Friday, Mar. 23, 1962
The Fastest Human
The track barriers that once seemed as formidable as the Great Wall of China are crumbling like castles in the sand. In a single season indoors, U.S. athletes have produced a 16-ft. pole vault, a 64-ft. shot-put, a sub-4-min. mile. Last week, as the trackmen started moving from indoor boards to outdoor cinders, Negro Sprinter Francis Joseph Budd, 22, prepared an assault on the sturdiest barrier of all: 9 sec. for the 100-yd. dash.
Marination by Mother. Budd has already run the 100 in 9.2, lowering the 9.3 mark set by Mel Patton in 1948. He is certain that he is just beginning to test his real speed. At the I.C.4-A. indoor meet in Manhattan recently, he clocked a record-tying 6 sec. flat for the difficult 60-yd. dash not once, but twice in the same day. Outdoors at the longer distance, with his flashing acceleration, there is no telling what he can do.

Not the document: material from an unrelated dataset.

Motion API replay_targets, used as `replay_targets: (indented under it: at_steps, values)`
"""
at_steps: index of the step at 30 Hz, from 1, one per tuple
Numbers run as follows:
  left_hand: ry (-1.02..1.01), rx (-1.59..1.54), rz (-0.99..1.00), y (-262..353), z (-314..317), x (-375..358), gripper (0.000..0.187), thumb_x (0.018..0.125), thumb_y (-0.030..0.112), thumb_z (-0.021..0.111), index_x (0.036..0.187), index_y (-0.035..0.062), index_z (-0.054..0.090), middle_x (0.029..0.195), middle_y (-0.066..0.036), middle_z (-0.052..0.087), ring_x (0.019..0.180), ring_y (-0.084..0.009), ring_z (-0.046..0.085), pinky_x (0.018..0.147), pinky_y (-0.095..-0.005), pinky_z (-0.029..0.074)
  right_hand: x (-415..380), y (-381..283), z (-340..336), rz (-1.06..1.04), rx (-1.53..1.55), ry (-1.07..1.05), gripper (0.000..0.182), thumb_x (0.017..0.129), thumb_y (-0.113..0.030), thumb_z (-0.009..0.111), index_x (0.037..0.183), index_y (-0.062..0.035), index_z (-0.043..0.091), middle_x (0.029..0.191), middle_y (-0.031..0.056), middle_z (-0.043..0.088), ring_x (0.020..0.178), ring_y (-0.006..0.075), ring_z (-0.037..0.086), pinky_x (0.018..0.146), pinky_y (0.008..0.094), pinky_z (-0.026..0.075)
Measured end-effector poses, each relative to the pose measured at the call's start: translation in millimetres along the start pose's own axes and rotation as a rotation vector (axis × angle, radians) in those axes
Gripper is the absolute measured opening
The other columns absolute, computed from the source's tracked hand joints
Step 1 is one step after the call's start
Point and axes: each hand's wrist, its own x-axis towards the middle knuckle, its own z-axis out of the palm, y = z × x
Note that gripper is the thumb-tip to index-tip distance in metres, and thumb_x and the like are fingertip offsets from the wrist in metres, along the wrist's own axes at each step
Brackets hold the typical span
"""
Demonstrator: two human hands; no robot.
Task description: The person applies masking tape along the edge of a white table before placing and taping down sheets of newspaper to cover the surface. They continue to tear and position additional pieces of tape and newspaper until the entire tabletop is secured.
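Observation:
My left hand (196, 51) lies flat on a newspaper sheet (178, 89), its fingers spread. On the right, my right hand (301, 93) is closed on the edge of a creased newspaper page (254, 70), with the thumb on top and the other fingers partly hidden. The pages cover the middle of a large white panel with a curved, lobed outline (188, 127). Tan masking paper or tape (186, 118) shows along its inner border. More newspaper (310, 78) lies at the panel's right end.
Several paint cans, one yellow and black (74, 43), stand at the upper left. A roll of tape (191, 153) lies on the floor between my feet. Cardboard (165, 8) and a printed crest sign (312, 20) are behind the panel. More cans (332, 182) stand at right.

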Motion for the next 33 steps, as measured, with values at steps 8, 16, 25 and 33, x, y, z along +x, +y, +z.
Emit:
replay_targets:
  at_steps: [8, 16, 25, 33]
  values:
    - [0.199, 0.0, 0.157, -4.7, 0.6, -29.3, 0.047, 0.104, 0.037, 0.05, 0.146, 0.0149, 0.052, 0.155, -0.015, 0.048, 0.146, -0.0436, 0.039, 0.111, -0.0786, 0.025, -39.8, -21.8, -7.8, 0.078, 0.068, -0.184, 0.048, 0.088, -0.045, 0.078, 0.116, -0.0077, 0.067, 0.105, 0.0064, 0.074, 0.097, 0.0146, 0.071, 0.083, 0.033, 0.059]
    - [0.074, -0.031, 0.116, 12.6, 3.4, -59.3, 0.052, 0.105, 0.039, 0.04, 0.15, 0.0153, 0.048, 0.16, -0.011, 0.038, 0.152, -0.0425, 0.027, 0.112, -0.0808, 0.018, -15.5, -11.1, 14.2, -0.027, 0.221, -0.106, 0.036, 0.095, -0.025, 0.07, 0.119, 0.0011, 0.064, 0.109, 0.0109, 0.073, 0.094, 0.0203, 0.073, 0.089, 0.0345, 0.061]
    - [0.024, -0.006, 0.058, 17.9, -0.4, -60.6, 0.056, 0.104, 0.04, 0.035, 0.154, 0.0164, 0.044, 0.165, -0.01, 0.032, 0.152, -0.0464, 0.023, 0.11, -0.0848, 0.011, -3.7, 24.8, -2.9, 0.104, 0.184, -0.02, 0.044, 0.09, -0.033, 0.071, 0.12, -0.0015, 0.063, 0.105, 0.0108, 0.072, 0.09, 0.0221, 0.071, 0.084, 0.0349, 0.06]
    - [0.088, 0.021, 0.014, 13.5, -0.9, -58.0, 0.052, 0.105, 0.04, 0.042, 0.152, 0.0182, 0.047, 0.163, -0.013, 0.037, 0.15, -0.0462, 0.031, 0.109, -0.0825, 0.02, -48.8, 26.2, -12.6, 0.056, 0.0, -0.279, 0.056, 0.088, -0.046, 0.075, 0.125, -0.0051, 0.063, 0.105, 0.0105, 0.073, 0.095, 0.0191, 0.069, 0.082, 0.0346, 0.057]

The wonder is that he sprints at all. As a child in Asbury Park, N.J., he was sickly, and a possible attack of polio left his right calf two inches thinner than his left. But his mother knew how to make an athlete. ''Frank was just like a scrawny chicken," she says. "He was always getting awful colds. I tried everything. I massaged his legs with triple-distilled alcohol, triple-distilled witch hazel and imported Italian olive oil. I mixed up goose grease, mutton suet, nutmeg and camphorated oil, and rubbed it on his chest." Well-marinated by the time he got to high school, Budd captained his basketball team, played halfback in football, even then ran the 100 in 9.6 sec. When it came time for college, he had his choice of scholarships for football (Princeton, Navy, Ohio State, Syracuse), basketball (Muhlenberg) or track (Nebraska, Villanova). His choice: track and Villanova.
From Good to Great. At first, Villanova Coach Jim ("Jumbo") Elliott was unimpressed with his new recruit. "He was lazy," says Elliott. "But sprinters are like that. They believe that God gave them their speed and all they have to do is lace up their shoes, comb their hair and run." Not until the 1960 Rome Olympics did Budd realize that work would make him a real champion. Unheralded and unnoticed, he placed fifth in the 100-meter dash--despite the fact that he was spiked in the foot by fellow U.S. Sprinter Dave Sime. "When Frank went to Rome," says his Villanova Teammate Paul Drayton, "he was a good sprinter. When he came back, he was great." A solid 5 ft. 10 in., 172 lbs., Budd ran away from everyone in six straight meets during the 1960-61 indoor season. Outdoors that summer, he smashed the 100-yd. record, came within .2 sec. of Sime's 220-yd. mark (20 sec.), and set his sights on still lower times.
The sprinter who could push Budd to the limit is Florida A. & M. Sophomore Robert Hayes, who tied his 9.2-sec. 100-yd. record last month. Budd is eager to race. "I know I can beat Hayes's time," he says. "I'm stronger this year, and I'm much faster."